Y no me saltes diciendo, lector mío -¡y yo mismo, como lector de mí mismo!- que en vez de contarte, según te prometí, como se hace una novela, te vengo planteando problemas, y lo que es más grave, problemas metapolíticos y religiosos. ¿Quieres que nos detengamos un momento en esto del problema? Dispensa a un filólogo helenista que te explique la novela, o sea la etimología, de la palabra problema. Que es el sustantivo que representa el resultado de la acción de un verbo, proballein, que significa echar o poner por delante, presentar algo, y equivale al latino projicere, proyectar, de donde problema viene a equivaler a proyecto. Y el problema, ¿proyecto de qué es? ¡De acción! El proyecto de un edificio es proyecto de construcción.
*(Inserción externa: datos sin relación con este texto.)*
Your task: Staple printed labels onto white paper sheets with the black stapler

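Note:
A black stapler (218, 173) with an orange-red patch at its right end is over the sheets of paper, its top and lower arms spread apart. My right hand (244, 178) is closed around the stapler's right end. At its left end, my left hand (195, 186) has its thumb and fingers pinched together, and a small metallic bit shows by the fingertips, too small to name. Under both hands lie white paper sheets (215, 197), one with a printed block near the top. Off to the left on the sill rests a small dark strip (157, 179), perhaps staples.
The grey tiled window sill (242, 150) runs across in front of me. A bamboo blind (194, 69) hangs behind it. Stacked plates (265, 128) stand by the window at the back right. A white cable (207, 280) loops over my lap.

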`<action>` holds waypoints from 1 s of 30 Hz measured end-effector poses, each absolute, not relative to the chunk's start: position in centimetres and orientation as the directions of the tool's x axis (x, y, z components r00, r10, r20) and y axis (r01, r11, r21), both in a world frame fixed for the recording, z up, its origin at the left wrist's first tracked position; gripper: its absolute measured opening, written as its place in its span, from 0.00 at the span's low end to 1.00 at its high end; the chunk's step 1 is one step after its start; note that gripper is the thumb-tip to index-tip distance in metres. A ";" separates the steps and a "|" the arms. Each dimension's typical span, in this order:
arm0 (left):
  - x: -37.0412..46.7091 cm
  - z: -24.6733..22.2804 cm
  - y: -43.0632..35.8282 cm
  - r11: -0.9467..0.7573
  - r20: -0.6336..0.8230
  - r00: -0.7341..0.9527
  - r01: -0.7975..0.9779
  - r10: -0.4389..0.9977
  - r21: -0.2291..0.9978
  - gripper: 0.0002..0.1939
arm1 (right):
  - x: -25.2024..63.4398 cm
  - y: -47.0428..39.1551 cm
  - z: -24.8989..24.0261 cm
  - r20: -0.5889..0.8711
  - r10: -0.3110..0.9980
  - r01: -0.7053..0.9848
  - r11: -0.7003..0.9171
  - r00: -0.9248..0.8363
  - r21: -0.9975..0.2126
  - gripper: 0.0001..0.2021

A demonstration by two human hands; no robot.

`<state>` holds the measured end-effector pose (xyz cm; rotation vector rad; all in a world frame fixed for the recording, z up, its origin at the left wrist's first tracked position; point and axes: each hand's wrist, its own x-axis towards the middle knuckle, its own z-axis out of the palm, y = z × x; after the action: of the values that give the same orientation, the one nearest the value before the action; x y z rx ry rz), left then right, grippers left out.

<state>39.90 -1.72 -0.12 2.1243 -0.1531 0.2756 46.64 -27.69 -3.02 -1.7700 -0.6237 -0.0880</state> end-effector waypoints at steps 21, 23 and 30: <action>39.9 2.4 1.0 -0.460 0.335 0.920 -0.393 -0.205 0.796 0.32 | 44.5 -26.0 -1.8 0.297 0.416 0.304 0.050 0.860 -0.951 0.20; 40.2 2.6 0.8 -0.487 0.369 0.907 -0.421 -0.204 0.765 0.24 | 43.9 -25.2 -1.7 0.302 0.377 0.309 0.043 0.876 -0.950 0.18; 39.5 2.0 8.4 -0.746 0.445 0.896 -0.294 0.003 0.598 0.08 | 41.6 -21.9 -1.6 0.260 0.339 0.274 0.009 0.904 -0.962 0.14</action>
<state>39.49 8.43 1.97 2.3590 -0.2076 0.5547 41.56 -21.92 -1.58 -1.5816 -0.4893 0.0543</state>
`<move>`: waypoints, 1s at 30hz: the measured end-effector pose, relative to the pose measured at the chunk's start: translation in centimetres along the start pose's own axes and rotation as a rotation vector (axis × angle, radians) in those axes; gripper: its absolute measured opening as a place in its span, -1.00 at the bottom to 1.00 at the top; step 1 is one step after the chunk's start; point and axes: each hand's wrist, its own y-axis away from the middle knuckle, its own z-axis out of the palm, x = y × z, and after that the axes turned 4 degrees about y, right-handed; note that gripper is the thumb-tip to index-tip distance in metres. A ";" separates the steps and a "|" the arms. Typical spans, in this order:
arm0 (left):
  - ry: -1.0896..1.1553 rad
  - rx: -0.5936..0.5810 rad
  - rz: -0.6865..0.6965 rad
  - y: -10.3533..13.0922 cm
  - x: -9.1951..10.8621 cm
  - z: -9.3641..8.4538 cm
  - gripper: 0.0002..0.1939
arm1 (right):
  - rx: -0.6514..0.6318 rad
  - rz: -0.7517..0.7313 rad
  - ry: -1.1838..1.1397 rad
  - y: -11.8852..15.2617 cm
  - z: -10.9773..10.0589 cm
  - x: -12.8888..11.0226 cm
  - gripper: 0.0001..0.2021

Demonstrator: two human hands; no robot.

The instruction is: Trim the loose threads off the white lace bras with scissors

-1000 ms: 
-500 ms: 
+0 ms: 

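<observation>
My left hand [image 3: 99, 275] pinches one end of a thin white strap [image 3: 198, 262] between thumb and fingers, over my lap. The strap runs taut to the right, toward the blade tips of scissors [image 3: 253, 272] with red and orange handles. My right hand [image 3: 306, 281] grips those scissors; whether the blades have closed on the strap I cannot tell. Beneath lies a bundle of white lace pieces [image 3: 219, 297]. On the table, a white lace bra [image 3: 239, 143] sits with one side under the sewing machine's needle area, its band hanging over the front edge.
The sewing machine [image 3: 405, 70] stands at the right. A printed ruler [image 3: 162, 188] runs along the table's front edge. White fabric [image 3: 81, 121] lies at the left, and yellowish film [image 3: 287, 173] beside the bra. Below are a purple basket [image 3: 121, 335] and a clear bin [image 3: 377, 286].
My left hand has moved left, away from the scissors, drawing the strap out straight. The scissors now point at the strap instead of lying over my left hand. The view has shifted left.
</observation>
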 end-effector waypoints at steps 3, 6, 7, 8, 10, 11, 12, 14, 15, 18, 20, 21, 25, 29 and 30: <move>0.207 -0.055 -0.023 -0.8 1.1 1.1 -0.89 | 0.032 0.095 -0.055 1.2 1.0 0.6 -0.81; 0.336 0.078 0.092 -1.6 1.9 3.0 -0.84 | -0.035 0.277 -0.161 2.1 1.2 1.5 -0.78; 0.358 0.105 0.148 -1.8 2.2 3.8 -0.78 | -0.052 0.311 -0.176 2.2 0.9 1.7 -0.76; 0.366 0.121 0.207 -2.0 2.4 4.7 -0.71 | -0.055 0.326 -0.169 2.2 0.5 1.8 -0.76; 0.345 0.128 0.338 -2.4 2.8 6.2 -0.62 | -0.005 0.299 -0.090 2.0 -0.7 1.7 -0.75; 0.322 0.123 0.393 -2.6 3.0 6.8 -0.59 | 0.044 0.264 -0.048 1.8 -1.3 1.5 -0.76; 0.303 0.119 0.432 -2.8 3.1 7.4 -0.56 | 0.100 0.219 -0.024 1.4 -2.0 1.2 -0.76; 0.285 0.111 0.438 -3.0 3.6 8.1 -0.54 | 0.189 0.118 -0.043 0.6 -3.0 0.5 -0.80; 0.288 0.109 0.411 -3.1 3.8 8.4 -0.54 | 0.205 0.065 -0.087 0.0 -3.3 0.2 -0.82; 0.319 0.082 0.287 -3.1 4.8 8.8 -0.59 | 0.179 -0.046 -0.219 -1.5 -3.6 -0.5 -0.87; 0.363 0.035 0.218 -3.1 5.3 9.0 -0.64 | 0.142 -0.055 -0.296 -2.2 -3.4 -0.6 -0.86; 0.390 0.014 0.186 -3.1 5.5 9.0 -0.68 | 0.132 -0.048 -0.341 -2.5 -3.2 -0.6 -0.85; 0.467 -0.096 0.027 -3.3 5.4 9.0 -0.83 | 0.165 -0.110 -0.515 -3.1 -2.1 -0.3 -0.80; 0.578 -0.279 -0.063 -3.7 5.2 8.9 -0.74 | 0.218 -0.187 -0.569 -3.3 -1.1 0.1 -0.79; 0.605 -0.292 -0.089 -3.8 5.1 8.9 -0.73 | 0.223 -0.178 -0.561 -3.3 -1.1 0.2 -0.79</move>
Y un problema presupone no tanto una solución, (...) cuanto una construcción, una creación. Se resuelve haciendo. O dicho en otros términos, un proyecto se resuelve en un trayecto, un problema en un metablema, en un cambio. Y sólo con la acción se resuelven problemas. (...) Pues creer que se puede hacer política sin novela o novela sin política es no saber lo que se quiere creer.

Gran político de acción, tan grande como Pericles, fue Tucídides, el maestro de Maquiavelo, el que nos dejó “para siempre” -“¡para siempre!”: es su frase y su sello -la historia de la guerra del Peloponeso.

Y así es, lector, como se hace para siempre una novela.